About this exercise » Restate word for word the entries below, starting with the line with "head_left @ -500" and continuing through the line with "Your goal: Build". Include both of those lines and no others.
Top of Input data
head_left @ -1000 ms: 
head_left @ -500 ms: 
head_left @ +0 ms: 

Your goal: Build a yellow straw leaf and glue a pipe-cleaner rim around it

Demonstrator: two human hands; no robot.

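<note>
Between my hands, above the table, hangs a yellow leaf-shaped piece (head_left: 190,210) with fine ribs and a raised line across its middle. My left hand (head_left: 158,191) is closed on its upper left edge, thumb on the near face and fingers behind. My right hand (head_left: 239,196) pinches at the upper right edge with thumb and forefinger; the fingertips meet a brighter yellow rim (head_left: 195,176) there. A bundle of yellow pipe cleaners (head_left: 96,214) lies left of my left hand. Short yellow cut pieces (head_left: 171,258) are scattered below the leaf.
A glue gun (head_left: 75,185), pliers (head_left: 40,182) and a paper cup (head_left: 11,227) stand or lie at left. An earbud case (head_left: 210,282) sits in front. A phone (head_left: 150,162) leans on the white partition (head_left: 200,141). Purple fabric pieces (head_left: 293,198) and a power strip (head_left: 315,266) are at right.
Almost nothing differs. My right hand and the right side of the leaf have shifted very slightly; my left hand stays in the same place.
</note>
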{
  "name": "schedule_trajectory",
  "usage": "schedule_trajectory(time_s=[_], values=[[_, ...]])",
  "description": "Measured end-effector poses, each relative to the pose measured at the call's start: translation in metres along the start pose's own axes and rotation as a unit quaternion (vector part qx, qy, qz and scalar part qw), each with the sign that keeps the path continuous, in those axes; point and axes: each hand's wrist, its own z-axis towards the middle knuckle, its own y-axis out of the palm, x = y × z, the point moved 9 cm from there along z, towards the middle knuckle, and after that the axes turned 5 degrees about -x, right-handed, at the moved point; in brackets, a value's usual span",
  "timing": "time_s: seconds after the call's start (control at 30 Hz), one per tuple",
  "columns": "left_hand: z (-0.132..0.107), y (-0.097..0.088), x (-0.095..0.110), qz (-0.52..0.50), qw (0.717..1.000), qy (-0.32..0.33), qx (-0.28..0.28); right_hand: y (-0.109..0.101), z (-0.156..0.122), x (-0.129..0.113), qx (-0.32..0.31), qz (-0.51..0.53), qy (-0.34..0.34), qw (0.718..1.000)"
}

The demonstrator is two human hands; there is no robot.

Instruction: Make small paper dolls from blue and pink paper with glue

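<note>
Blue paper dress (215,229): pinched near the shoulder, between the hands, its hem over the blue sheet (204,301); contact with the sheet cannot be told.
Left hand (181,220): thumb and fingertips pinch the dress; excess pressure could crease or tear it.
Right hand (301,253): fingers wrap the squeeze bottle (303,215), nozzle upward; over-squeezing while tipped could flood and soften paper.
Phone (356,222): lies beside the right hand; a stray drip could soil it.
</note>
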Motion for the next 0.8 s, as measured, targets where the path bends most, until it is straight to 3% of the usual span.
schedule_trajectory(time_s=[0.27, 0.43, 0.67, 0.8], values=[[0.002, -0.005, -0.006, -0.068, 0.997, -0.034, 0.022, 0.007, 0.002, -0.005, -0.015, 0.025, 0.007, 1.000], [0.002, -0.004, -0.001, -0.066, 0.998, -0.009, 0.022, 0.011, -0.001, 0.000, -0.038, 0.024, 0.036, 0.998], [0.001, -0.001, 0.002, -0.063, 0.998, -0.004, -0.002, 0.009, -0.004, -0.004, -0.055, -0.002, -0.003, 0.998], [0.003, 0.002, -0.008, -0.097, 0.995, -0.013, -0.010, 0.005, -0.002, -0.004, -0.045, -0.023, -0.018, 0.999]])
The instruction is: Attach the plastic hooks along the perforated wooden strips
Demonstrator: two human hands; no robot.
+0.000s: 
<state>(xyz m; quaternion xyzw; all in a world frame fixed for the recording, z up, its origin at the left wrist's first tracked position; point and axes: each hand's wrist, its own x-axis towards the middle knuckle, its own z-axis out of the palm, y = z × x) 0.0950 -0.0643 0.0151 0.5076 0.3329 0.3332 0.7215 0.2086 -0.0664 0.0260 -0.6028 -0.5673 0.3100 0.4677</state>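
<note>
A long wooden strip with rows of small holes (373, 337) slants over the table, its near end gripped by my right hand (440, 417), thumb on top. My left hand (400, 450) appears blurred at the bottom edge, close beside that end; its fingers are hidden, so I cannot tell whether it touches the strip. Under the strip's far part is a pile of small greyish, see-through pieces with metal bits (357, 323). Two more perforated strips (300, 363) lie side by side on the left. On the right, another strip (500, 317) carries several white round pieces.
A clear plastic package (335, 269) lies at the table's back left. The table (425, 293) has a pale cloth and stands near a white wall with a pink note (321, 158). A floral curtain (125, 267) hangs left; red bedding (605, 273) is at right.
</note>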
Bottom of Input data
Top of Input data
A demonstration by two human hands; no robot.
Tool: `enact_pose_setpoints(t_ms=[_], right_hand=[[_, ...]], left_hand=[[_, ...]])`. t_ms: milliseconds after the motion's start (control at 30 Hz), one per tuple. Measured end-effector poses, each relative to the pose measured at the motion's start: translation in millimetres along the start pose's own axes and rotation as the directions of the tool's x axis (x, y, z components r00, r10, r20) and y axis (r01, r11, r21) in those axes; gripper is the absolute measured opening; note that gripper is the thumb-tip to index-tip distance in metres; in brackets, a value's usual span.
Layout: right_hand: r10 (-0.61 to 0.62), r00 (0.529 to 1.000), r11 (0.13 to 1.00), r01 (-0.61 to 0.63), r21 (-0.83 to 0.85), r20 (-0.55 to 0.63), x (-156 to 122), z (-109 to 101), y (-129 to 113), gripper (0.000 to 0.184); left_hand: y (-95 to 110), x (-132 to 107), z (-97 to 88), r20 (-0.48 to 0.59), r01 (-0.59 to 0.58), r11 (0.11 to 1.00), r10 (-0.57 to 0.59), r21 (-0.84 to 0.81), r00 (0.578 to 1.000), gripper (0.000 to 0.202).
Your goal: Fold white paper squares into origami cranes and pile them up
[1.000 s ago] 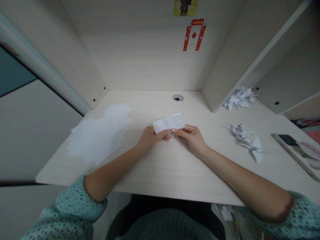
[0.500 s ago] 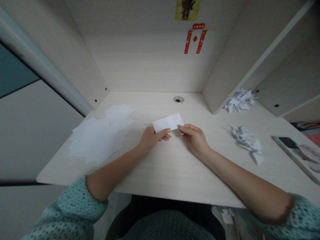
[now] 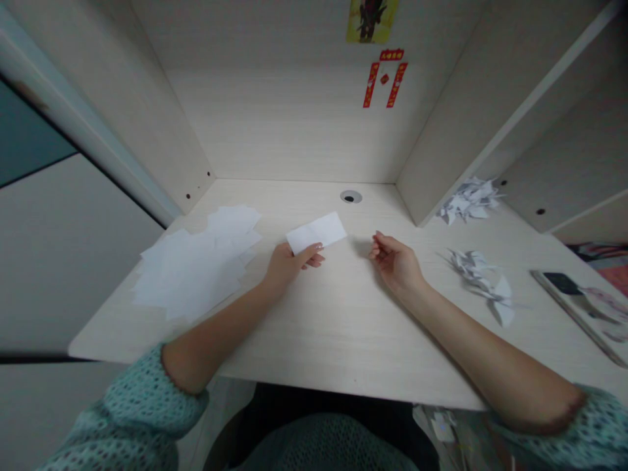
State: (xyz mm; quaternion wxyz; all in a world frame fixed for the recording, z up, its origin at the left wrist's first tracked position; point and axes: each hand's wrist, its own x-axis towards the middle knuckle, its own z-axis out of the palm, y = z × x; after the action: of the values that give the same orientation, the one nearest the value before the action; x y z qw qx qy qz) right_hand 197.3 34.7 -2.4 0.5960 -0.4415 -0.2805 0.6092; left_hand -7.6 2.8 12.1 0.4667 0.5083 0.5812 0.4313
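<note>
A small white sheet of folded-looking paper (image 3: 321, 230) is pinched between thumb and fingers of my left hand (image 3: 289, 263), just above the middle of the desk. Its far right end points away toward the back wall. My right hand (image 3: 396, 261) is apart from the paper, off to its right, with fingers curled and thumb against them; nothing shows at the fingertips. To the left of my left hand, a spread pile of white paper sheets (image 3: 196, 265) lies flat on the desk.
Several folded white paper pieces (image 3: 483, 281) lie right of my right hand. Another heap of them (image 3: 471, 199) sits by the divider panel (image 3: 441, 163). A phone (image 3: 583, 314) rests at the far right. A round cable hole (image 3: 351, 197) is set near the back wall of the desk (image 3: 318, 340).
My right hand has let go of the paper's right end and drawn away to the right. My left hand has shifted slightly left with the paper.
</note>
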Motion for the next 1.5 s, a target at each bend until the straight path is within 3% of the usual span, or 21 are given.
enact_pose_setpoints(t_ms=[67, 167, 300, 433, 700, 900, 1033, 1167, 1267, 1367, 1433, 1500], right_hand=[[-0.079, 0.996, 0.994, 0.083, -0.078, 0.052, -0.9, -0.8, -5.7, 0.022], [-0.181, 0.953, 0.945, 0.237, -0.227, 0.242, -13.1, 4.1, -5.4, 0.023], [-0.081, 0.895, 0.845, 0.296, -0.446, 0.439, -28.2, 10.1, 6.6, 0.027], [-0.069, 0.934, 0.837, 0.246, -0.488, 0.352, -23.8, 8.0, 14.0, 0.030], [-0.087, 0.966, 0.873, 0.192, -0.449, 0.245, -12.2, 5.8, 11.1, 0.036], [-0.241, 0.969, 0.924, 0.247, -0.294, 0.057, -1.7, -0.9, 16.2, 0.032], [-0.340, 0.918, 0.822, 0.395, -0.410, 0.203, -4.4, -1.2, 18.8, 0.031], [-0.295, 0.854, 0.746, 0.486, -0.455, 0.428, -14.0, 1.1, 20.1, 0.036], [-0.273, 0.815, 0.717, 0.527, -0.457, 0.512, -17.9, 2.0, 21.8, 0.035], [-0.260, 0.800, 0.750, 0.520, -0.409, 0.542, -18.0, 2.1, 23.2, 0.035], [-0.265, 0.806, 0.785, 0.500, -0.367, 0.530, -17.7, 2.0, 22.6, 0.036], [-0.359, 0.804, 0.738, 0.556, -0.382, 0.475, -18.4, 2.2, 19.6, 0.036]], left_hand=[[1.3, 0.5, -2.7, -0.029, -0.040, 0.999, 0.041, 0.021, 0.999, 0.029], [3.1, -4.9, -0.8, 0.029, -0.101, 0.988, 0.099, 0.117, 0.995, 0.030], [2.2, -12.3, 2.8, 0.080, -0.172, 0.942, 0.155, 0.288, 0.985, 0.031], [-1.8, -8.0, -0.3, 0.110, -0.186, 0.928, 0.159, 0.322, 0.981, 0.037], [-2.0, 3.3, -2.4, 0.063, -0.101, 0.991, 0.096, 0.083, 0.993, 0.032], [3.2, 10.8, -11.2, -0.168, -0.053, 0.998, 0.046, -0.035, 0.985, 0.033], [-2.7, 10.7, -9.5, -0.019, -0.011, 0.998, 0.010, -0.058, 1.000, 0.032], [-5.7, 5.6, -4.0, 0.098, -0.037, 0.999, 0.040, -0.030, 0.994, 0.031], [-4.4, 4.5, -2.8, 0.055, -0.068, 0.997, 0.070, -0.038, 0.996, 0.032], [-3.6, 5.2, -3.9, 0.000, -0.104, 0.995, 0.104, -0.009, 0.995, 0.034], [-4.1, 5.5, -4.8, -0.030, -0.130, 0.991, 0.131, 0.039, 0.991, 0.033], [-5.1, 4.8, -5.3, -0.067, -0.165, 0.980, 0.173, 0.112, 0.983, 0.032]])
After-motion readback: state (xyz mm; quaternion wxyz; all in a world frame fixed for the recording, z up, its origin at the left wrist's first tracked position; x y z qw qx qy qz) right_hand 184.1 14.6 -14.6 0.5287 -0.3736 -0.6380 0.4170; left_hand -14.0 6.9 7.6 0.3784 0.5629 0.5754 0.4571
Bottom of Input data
Response to this exercise »
head_left @ -500 ms: 
head_left @ +0 ms: 

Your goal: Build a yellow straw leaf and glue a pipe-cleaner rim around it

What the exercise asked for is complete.